Difference between printed metrics and actual metrics


I’m running the following code:

f_score = FBeta(average=‘macro’, beta=1)
learn_tsh = text_classifier_learner(data_task_specific_head, AWD_LSTM, metrics=[accuracy, f_score])
learn_tsh.fit_one_cycle(1, max_lr=1e-2, moms=(0.95,0.85))

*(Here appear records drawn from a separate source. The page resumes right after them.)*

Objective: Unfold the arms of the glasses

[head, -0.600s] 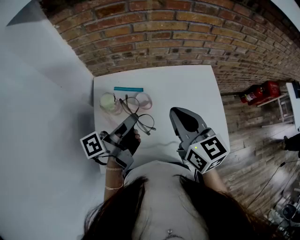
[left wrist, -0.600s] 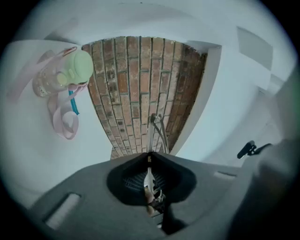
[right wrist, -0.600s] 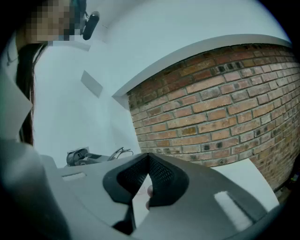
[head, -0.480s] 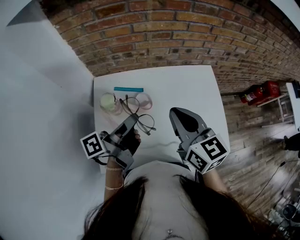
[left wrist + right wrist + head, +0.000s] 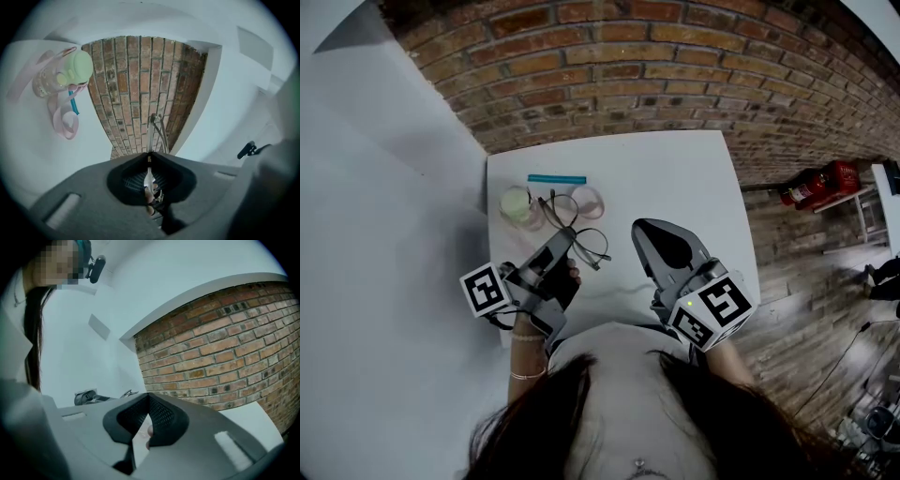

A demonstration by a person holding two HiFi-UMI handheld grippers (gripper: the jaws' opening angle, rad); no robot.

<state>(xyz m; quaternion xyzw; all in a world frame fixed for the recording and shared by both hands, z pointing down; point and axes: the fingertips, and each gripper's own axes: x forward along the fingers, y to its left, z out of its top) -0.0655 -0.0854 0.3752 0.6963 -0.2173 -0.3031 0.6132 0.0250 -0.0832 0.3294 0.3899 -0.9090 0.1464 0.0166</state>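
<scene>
white bench [image 5: 675,173], brick wall [image 5: 675,66] behind; left gripper [image 5: 568,235] clamps light, fragile wire glasses [image 5: 592,243]; right gripper [image 5: 640,226] closed, empty; best pinch an arm gently.

The glasses [image 5: 153,125] are thin, shiny metal wire. The left tongs [image 5: 149,157] and right tongs [image 5: 149,395] are matt grey plastic with dark, ribbed mesh pads inside. The counter [image 5: 675,178] is smooth, matt white, the wall [image 5: 656,75] is rough brick, and the bottle [image 5: 51,79] is clear glossy plastic with a matt pale-green cap.
</scene>
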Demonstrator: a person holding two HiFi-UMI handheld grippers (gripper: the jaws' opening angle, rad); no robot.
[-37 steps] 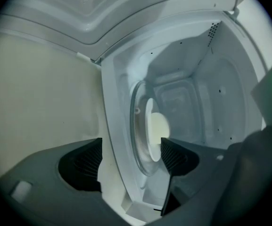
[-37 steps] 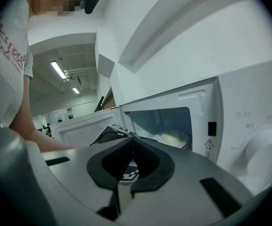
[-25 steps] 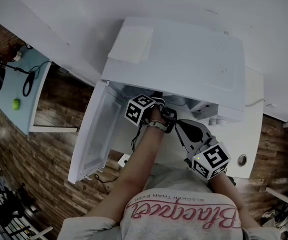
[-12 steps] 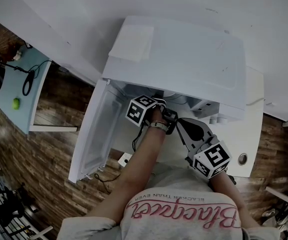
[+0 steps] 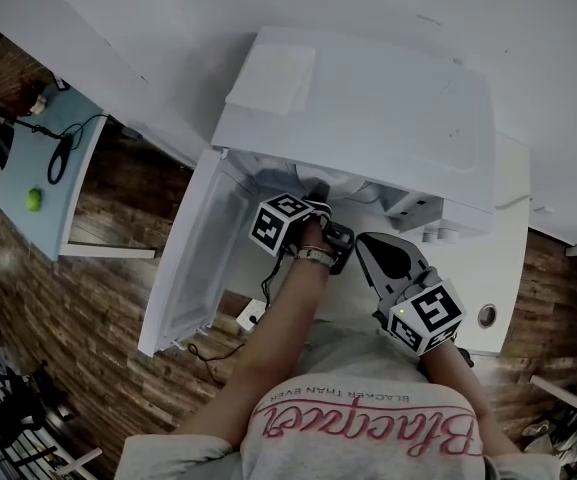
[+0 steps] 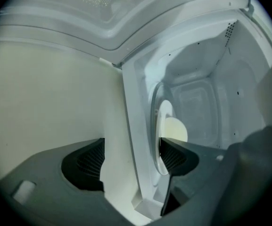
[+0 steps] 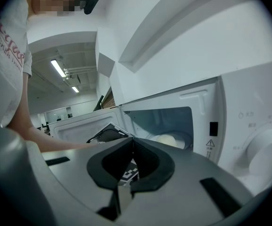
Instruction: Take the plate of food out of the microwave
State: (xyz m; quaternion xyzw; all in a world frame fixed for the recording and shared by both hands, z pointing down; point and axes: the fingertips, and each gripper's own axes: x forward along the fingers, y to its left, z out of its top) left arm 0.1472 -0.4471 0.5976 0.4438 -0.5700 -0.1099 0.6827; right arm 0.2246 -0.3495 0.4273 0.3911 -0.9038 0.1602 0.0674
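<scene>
The left tool (image 6: 131,155) is held with its jaws wide apart at the mouth of the microwave (image 5: 368,118). The front frame (image 6: 133,140) stands between them and nothing is gripped. The right tool (image 7: 132,150) is closed and empty. The plate of food (image 6: 166,117) is seen inside the cavity. It is judged stiff, glazed, slippery and breakable (possibly hot), and is best taken by its near rim and kept level.
</scene>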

Which produces this output:

Total time: 00:47

epoch train_loss valid_loss accuracy f_beta time
0 0.636780 0.601293 0.674651 0.485052 00:47

If I check on the validation data (note that validation loss and accuracy are correct):

results = learn_tsh.validate(learn_tsh.data.valid_dl)

[0.60129267, tensor(0.6747), tensor(0.5832)]

So why is the printed value (table output) for FBeta different from the actual results, when it’s correct for the “builtin” things like accuracy and validation loss? I got a bit lost in the code trying to follow what gets printed where :confused:

My fast.ai library version is 1.0.52-1 (should be tha latest as of this writing).

Upon further investigation, it seems that the values are incorrect once the average parameter is something other than micro. No parameter defaults to micro.

f_score = FBeta(average=‘macro’, beta=1) # wrong
f_blank = FBeta() # correct
f_blank2 = FBeta(beta=1) # correct
f_micro = FBeta(average=‘micro’) # correct
f_macro = FBeta(average=‘macro’) # wrong
f_weighted = FBeta(average=‘weighted’) # wrong

epoch train_loss valid_loss accuracy f_beta f_beta f_beta f_beta f_beta f_beta time
0 0.629249 0.604950 0.668663 0.545243 0.847554 0.782152 0.668663 0.547606 0.645194 00:52


My guess would be that very something wrong in the callbacks calls in validate, which screws up the metric somehow. I’ll look into it when I have a bit of time.